The task
Give back exactly the lines of the data below, starting with the line that has "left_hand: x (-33" and going on through the line that has "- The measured".

(Beginning of Recorded information)

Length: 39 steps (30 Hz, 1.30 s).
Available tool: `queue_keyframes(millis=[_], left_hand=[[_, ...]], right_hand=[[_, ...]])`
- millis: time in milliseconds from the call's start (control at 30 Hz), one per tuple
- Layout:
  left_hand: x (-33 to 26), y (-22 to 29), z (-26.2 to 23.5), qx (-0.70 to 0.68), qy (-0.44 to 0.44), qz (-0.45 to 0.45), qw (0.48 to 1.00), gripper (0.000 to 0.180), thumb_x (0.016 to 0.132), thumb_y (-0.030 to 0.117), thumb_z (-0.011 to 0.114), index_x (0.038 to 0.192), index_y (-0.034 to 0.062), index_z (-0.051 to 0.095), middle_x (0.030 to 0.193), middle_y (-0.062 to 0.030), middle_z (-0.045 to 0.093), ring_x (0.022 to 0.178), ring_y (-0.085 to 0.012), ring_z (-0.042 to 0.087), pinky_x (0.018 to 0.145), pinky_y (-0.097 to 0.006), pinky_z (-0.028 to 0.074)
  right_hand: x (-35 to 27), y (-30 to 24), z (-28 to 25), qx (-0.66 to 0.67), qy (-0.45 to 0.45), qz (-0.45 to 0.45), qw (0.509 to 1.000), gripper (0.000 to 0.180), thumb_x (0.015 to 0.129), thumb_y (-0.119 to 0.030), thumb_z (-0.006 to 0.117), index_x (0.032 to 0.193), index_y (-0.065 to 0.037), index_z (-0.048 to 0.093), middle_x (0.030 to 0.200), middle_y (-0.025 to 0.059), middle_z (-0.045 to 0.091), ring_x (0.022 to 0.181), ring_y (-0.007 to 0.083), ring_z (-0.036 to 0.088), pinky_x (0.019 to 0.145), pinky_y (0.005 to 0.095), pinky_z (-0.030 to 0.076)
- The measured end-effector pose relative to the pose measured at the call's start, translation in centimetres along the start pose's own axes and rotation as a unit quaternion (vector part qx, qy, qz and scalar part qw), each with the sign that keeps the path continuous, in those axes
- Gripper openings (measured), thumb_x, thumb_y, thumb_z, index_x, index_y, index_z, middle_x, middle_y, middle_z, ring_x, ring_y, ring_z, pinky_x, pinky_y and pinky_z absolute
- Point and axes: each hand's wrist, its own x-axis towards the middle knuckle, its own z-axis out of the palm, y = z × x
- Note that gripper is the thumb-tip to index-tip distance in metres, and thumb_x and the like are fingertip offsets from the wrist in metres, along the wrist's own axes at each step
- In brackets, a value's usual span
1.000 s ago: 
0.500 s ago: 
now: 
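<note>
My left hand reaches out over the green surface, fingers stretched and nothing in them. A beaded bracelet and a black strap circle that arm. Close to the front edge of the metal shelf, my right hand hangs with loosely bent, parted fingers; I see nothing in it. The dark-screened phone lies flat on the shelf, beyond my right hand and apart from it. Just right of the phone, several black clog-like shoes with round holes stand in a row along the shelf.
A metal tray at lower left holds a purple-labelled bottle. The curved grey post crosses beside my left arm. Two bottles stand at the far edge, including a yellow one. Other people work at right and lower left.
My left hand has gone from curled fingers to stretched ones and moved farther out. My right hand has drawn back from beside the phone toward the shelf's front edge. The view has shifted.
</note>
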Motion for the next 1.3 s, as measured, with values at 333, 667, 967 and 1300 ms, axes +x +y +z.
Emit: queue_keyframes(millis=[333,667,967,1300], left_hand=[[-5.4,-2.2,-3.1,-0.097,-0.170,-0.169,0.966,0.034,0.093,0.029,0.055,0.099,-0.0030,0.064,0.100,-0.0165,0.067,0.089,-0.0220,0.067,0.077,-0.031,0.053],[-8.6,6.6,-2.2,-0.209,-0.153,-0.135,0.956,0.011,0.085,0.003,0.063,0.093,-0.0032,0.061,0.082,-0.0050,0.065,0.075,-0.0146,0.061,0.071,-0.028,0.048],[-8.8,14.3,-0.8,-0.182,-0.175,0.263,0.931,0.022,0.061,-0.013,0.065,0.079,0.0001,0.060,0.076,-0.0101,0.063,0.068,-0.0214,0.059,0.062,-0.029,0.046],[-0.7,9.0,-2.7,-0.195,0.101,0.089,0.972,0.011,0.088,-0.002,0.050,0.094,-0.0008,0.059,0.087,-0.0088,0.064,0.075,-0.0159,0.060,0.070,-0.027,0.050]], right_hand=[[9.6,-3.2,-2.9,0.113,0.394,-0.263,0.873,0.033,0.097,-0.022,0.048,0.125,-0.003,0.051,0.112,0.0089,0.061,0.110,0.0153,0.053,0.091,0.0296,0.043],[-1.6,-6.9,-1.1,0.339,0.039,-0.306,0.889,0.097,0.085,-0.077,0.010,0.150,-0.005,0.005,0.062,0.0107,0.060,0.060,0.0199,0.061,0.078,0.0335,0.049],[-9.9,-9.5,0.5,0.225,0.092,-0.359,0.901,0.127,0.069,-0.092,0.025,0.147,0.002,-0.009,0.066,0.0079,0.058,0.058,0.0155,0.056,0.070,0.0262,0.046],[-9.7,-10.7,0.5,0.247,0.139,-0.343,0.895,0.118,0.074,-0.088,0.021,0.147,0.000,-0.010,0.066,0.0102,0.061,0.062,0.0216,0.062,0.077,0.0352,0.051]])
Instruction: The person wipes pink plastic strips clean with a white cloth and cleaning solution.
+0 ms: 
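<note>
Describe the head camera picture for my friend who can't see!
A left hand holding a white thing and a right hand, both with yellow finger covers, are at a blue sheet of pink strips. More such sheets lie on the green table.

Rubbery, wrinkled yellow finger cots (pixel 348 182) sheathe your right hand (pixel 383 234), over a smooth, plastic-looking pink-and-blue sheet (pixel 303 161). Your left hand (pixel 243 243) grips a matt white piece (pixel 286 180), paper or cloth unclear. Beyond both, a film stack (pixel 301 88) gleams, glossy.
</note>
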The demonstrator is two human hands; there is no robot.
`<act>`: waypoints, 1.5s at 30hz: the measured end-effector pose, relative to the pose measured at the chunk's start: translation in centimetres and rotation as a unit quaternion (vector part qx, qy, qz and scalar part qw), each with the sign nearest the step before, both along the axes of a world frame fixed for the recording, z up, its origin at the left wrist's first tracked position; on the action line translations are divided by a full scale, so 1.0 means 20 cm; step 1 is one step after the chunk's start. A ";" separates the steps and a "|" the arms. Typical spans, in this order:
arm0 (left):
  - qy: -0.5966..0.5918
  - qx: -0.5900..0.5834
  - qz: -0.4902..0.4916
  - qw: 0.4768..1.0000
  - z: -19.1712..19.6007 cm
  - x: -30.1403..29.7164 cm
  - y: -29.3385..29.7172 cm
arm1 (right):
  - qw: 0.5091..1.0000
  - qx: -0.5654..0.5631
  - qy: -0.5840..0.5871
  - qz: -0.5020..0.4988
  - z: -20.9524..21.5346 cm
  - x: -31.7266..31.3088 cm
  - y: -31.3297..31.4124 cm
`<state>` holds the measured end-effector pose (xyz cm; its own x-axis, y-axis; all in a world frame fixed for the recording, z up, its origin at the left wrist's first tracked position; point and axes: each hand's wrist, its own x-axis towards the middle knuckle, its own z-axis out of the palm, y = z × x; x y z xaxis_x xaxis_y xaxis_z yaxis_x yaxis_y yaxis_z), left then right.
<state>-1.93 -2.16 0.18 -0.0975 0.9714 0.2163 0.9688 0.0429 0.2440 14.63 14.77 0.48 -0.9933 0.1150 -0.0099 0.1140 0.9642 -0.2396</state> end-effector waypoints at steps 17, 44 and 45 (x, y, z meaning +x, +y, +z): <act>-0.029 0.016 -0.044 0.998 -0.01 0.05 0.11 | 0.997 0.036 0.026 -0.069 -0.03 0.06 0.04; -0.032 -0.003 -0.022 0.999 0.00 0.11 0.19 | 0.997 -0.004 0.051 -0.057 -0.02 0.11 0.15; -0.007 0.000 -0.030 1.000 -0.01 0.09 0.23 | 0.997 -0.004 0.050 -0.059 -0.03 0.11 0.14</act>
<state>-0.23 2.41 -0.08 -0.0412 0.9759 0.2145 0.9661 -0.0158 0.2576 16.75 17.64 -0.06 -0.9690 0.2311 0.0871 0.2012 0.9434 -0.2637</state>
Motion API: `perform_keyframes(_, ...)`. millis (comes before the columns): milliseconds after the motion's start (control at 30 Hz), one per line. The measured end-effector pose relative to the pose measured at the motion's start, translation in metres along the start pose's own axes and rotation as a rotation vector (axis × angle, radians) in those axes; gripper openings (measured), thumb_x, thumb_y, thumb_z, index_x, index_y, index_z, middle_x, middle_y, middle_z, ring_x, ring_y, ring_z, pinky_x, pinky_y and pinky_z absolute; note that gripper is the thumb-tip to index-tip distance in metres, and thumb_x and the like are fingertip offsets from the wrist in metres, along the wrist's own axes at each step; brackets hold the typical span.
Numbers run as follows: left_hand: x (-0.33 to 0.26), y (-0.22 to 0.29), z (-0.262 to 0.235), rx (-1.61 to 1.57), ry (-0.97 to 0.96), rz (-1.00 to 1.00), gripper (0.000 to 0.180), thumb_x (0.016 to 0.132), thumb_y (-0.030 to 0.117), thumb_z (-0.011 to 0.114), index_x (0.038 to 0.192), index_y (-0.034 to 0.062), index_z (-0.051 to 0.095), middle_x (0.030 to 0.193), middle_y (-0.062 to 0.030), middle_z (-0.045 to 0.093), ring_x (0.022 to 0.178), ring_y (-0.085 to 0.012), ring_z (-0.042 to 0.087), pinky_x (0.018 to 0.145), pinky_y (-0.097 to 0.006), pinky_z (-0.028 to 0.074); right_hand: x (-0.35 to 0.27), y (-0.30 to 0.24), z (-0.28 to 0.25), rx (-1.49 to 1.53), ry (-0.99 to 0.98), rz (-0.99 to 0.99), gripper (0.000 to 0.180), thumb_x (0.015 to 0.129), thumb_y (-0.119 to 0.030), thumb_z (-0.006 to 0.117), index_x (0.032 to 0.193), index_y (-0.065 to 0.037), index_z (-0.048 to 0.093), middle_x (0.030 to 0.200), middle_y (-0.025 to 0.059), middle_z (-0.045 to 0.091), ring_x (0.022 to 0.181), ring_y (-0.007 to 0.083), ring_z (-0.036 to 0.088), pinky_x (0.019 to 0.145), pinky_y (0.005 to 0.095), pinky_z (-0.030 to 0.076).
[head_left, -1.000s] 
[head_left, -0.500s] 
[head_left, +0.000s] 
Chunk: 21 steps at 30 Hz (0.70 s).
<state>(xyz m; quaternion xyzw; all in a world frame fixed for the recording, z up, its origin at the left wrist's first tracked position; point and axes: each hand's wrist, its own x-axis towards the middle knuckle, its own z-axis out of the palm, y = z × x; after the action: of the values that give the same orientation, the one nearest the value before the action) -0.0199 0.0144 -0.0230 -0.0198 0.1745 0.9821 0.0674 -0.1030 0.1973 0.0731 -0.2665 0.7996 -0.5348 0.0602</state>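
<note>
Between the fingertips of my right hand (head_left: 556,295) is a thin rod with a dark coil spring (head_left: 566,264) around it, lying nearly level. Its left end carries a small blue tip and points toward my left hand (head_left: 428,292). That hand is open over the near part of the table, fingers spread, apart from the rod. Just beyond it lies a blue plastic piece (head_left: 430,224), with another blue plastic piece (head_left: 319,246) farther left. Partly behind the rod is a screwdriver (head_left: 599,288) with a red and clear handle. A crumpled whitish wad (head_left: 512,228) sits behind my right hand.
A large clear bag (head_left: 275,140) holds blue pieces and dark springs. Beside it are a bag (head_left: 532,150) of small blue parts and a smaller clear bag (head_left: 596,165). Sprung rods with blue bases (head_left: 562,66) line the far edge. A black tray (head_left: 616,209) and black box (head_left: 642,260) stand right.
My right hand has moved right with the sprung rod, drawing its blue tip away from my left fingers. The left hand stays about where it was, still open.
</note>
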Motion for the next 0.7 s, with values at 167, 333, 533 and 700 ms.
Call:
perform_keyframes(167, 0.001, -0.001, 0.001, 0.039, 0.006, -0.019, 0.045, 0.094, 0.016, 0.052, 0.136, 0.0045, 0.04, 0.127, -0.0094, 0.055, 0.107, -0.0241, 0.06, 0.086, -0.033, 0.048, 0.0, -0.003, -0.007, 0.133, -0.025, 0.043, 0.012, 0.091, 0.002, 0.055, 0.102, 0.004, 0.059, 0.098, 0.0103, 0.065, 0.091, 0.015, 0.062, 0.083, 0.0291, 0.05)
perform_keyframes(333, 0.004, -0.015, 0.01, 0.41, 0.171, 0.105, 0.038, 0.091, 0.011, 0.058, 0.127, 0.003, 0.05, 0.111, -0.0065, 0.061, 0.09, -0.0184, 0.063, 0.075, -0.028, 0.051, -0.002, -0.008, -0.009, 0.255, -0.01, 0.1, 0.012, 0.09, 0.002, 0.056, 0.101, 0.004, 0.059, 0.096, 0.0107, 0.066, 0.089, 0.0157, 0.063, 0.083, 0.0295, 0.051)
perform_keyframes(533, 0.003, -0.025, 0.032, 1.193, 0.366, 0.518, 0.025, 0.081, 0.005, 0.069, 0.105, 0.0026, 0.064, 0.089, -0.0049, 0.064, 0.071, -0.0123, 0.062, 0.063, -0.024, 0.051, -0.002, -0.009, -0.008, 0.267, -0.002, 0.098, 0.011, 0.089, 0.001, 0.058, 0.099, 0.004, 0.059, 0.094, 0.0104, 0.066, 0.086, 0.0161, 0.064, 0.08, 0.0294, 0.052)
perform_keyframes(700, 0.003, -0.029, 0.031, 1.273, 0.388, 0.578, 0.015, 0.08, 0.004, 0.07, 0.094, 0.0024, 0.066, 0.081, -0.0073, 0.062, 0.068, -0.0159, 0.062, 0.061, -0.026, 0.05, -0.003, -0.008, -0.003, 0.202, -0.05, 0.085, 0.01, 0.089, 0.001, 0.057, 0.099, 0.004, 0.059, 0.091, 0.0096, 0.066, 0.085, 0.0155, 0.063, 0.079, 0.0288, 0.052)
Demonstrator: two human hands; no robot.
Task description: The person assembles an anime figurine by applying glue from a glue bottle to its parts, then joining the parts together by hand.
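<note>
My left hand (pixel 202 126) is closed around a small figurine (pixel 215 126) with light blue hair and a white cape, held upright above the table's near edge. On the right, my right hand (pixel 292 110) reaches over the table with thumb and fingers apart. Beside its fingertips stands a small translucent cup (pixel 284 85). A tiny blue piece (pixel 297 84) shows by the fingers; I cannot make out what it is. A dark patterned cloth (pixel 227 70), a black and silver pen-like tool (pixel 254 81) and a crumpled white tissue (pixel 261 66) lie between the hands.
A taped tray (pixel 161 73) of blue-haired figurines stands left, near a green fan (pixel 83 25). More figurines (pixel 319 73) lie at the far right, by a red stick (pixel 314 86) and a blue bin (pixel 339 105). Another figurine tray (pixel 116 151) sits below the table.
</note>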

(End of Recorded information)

Finished exercise
  left_hand: x (-33 to 26), y (-22 to 29), z (-26.2 to 23.5), qx (-0.70 to 0.68), qy (-0.44 to 0.44), qz (-0.45 to 0.45), qw (0.48 to 1.00), gripper (0.000 to 0.180), thumb_x (0.016 to 0.132), thumb_y (-0.030 to 0.117), thumb_z (-0.011 to 0.114), index_x (0.038 to 0.192), index_y (-0.034 to 0.062), index_z (-0.051 to 0.095), middle_x (0.030 to 0.193), middle_y (-0.062 to 0.030), middle_z (-0.045 to 0.093), ring_x (0.022 to 0.178), ring_y (-0.085 to 0.012), ring_z (-0.042 to 0.087), pinky_x (0.018 to 0.145), pinky_y (-0.097 to 0.006), pinky_z (-0.028 to 0.074)
  right_hand: x (-35 to 27), y (-30 to 24), z (-28 to 25), qx (-0.66 to 0.67), qy (-0.45 to 0.45), qz (-0.45 to 0.45), qw (0.509 to 1.000), gripper (0.000 to 0.180), thumb_x (0.015 to 0.129), thumb_y (-0.119 to 0.030), thumb_z (-0.006 to 0.117), index_x (0.032 to 0.193), index_y (-0.065 to 0.037), index_z (-0.048 to 0.093), middle_x (0.030 to 0.200), middle_y (-0.025 to 0.059), middle_z (-0.045 to 0.091), ring_x (0.022 to 0.181), ring_y (-0.007 to 0.083), ring_z (-0.036 to 0.088), pinky_x (0.019 to 0.145), pinky_y (0.005 to 0.095), pinky_z (-0.030 to 0.076)
- The measured end-effector pose relative to the pose measured at the call's start, translation in centimetres along the start pose's own axes and rotation as a unit quaternion (vector part qx, qy, qz and scalar part qw), each with the sign that keeps the path continuous, in those axes

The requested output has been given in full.